Java - Storing data in memory for post-runtime access

quatron · Jul 29, 2013

Quote from CalVolibrator:

I am not sure what kind of data throughput is acceptable to you but if you have no problem with parsing to and back from string based data then we are already in different camps.

I took a look at Redis benchmarks at http://redis.io/topics/benchmarks and the results are in line with "parsing to and back from string".
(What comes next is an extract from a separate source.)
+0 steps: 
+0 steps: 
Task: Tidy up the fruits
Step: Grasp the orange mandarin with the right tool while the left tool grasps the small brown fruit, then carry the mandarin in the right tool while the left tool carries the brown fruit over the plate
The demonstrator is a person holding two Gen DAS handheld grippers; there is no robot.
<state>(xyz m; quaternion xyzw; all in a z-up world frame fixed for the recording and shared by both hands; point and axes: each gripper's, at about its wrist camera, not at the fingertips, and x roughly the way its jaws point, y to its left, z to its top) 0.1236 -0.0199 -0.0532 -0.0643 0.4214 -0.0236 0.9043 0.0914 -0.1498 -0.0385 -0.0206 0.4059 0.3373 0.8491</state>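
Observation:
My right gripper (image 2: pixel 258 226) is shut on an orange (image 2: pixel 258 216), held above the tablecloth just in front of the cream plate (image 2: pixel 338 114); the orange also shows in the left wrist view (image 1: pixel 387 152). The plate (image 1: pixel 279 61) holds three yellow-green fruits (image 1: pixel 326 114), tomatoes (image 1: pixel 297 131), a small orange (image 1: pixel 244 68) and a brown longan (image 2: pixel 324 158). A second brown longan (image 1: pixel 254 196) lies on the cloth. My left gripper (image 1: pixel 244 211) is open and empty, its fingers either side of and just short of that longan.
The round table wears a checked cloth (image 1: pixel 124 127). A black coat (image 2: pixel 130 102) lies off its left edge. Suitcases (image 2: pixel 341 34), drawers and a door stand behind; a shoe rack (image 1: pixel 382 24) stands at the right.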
$ redis-benchmark -n 1000000 -t set,get -P 16 -q
GET: 508388.41 requests per second

I'm getting similar throughput when loading and parsing from a flat text file (csv). Not sure how Redis will improve things compared to loading from a csv. Is your Redis working faster?

lwlee · Jul 29, 2013

* You are probably right that most financials operate on legacy technology as long as it does not directly solve imminent front office problems. That is the reason why DB and other IBanks run tens of thousands of applications, not because they are needed but because nobody dared to consolidate and cut legacy back compatibility at the expense of higher IT budgets. Its something that is very unfortunate because it is a huge cost driver due to expensive bugs and errors that originate from such chaotic stack but its most likely not gonna change because IT managers are paid to get problems today solved, not the ones of tomorrow.
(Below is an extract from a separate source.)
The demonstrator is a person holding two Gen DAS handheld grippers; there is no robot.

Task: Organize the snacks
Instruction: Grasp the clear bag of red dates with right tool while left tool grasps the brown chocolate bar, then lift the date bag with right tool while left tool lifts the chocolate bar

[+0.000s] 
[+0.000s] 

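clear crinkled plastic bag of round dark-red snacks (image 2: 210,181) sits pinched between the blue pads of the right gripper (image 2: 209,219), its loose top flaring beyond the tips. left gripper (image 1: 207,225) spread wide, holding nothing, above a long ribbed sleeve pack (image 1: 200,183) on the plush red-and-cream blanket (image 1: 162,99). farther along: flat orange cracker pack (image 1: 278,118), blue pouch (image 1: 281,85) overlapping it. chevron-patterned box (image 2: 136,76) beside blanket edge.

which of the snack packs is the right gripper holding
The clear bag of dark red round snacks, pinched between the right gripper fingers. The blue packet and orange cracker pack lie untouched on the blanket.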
Yes, it's true plus politics plays a role. Architecture committees decide the technical direction which generally lasts for a few years. Practically speaking, jumping on the newest bandwagon and then trying to support it is not a easy task.

* May I please correct you: Redis is not a niche product: Its used by the back-end of some of the highest traffic websites worldwide and also by quite a number of large cap corporations. Most everybody who is involved in C++, Java, .Net, has heard of Redis. Lol, and why no experts are sought for Redis on Job Boards is because you dont need any expert!!! Its easy to configure and just works contrary to the total SQL mess. I looked at Entity Framework and its laughable how complicated problems are solved in the ORM world just to pull some data out of traditional RDBMs.
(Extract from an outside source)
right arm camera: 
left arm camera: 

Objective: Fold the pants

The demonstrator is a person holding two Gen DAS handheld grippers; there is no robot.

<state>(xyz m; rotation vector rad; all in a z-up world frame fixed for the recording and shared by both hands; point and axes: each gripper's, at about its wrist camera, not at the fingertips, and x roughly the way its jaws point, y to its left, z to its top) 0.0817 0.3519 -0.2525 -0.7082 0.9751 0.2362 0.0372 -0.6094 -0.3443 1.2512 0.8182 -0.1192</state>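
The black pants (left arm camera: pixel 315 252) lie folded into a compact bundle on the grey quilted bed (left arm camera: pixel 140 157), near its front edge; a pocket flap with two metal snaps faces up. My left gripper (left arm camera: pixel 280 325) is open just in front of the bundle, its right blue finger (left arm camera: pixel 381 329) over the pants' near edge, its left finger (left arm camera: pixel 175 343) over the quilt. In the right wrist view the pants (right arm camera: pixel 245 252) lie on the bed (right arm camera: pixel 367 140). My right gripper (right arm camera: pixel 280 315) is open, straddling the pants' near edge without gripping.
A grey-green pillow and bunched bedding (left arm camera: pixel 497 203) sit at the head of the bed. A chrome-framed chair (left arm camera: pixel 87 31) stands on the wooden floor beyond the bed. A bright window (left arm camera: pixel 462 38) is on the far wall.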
Please. "don't need any expert"? The fact is, no one is hiring programmers to even start using the product. Which is not to say it couldn't grow. It's just that young product like RedisDB need time to develop and see if it will grow to be accepted by the masses. NoSQL has potential, just that it's not mainstream yet. You laugh at ORM but consider its precursor, EJB 2.0. ORM is a dream versus that standard. Btw, wikipedia has youporn.com listed as one of the "many" companies that use it. You know you are stretching it when you need a porn site for endorsement.

* You do not seem to understand the task at hand, hence my questioning of your expertise: NOBODY needs to serialize data when loading historical data into a profiling/testing platform. The data is deserialized from binary data structures and loaded into the platform. This process is an order of magnitude faster than any REST, any RDBMS could ever be. No Oracle, no SQL Server, no other database can by definition compete with a flat binary data structure because of all the overhead such databases force you into.

I thought there was constantly new data that needed to be serialized. Anyway if possible, I prefer separation of data and application. How does a client pull data from Redis? Socket protocol? Curious since you're pushing Redis so hard, would like to know it's client performance compared to HTTP.

* Now you suddenly advocate Redis as the solution for the OP? Confused....

It's just your arrogance. Never did I NOT advocate Redis. Hell I never heard of it until today. Again as I said, it's a nichey product from a relatively new category (NoSQL). There are a myriad of NoSQL contenders. Redis happens to fit what the OP is doing but again what's the client communication protocol.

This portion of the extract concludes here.